Without testing IR plans:
- Plan in drawer isn’t the same as prepared team
- During stress (real incident) people don’t know what to do
- Communication chaos - IT vs management vs PR vs legal
- Procedure gaps emerge only during attack (too late)
- Ad-hoc decisions instead of proven process
- Non-compliance with NIS2 (plan testing requirement)
Incident Simulation with Your Team at the Table
TableTop Exercise is a workshop - team sits at a table (hence the name), we present incident scenario in stages, team discusses and makes decisions. No code, no servers - this is planning and communication exercise.
What you get:
- Incident scenario tailored to your company (ransomware, data breach, DDoS, sabotage, etc.)
- 2-4h workshop with your team (IT, OT, management, PR, legal)
- Facilitation - we lead exercise, ask questions, observe
- Staged simulation - incident escalates, team responds
- Procedure testing - do they work in practice?
- Communication testing - who reports to whom, who makes decisions
- Gap identification - what’s missing in the plan
- Report with observations and recommendations
- Remediation action plan
Who Is It For?
This service is for you if:
- You have incident response plan but never tested it
- You want to meet NIS2 (regular IR exercise requirement)
- Team or procedures changed - you want to check if they work
- You went through transformation (cloud, OT+IT) - new architecture = new risks
- You see attacks in industry and want to be prepared
Typical Scenarios
Ransomware
Phase 1: Detection
- “Monday 7:00 AM - monitoring reports file encryption on file server”
- Questions: Who gets alert? How fast do they escalate? Who makes decisions?
Phase 2: Scope Assessment
- “Ransomware spreading - 50 workstations encrypted”
- Questions: Do we cut network? How do we communicate with employees? Who informs management?
Phase 3: Containment
- “IT wants to shut down entire network. Production protests - downtime is €120K/day”
- Questions: Who has final say? Is OT safe? How do we protect backup?
Phase 4: Ransom Demand
- “Attackers demand €2 million in Bitcoin. You have 48h.”
- Questions: Do we pay? Who decides? Do we report to police? How do we communicate with customers?
Phase 5: Recovery
- “Backup works but recovery will take 72h”
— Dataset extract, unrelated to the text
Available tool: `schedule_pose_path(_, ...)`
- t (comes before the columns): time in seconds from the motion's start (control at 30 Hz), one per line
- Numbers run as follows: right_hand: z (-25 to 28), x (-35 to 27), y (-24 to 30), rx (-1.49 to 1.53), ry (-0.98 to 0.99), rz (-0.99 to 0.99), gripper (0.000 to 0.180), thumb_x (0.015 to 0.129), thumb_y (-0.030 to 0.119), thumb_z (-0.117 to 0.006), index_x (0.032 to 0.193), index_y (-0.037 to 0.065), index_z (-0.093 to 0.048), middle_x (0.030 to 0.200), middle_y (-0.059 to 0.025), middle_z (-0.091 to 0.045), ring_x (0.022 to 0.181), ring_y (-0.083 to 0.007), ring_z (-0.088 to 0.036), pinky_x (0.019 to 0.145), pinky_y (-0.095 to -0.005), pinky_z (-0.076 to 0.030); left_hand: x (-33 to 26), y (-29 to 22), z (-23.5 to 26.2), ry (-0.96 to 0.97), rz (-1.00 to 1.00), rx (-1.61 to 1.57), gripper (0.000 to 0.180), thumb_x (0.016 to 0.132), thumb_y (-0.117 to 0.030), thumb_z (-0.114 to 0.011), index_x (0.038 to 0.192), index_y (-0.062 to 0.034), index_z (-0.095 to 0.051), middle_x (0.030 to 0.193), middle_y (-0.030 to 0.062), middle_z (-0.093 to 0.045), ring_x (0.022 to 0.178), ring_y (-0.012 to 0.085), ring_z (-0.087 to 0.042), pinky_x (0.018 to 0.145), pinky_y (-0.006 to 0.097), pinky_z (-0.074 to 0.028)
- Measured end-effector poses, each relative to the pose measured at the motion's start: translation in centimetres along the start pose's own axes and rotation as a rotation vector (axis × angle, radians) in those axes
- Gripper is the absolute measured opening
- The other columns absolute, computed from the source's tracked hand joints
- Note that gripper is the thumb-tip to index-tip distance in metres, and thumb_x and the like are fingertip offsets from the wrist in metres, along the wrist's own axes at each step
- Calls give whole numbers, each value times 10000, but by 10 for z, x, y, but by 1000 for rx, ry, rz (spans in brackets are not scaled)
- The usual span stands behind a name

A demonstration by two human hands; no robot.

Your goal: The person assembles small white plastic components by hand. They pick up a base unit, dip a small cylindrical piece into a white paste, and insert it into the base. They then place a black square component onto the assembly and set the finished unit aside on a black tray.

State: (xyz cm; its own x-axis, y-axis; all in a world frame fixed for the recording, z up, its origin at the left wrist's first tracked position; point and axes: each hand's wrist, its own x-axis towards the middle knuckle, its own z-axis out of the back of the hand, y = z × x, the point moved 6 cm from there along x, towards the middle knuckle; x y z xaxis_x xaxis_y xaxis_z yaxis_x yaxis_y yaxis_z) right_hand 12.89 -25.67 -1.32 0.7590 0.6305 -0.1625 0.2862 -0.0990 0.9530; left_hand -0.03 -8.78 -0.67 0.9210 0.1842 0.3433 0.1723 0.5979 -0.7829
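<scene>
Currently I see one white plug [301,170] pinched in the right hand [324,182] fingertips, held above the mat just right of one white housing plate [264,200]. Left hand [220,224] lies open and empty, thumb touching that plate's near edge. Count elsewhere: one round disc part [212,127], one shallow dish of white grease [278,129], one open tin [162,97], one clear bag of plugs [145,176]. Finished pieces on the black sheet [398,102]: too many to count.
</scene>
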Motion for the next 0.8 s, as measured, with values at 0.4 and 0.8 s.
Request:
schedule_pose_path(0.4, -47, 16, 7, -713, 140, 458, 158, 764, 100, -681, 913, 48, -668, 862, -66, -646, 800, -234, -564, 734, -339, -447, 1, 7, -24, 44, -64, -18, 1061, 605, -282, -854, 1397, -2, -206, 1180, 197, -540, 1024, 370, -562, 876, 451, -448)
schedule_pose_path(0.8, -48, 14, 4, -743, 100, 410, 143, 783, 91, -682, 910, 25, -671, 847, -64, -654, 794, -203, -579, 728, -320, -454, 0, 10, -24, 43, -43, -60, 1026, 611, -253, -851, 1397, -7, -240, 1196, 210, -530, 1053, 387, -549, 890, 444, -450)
- Questions: What to restore first? How to verify ransomware doesn’t return?
Phase 6: Post-incident
- “Media asking about incident. Regulator requires reporting”
- Questions: What to say publicly? How to report to regulator?
Data Breach
Scenario: Customer personal data leak
- Stage 1: Database anomaly detection
- Stage 2: Leak confirmation (100K records with PII)
- Stage 3: Reporting obligation (72h to regulator)
- Stage 4: Customer communication
- Stage 5: Forensics and root cause
DDoS Attack
Scenario: DDoS attack on online infrastructure
- Stage 1: Website/API not responding
- Stage 2: DDoS confirmation (volumetric attack)
- Stage 3: Mitigation (Cloudflare? DNS change?)
- Stage 4: Communication decision (tell customers?)
- Stage 5: Recovery and post-mortem
Insider Threat
Scenario: Fired admin sabotages systems
- Stage 1: Production change detection (deleted backups)
- Stage 2: Perpetrator identification (former employee?)
- Stage 3: Legal notification
- Stage 4: Recovery and access audit
Supply Chain Attack
Scenario: Software vendor got hacked
- Stage 1: Compromised vendor information
- Stage 2: Risk assessment (do we use that software?)
- Stage 3: Systems isolation with vendor software
- Stage 4: Patching and monitoring
How Exercise Works
Typical 3h TableTop
Preparation (before workshop):
- We gather info about your company (architecture, processes, team)
- We design scenario tailored to your risks
- We prepare materials (slide deck with incident stages)
Workshop Agenda:
0:00-0:15: Introduction
- Rules presentation
- IR plan reminder
- Participant roles
0:15-0:30: Phase 1 - Detection
- We present first incident stage
- Questions: What do you do? Who reports to whom?
- Team discussion
- Observation and notes
0:30-1:00: Phase 2-3 - Assessment and Containment
- Incident escalates
- New information (spreading, additional affected systems)
- Team makes decisions
- We test procedures
1:00-1:15: Break
1:15-2:00: Phase 4-5 - Eradication and Recovery
- Crisis decisions (pay ransom? shut down production?)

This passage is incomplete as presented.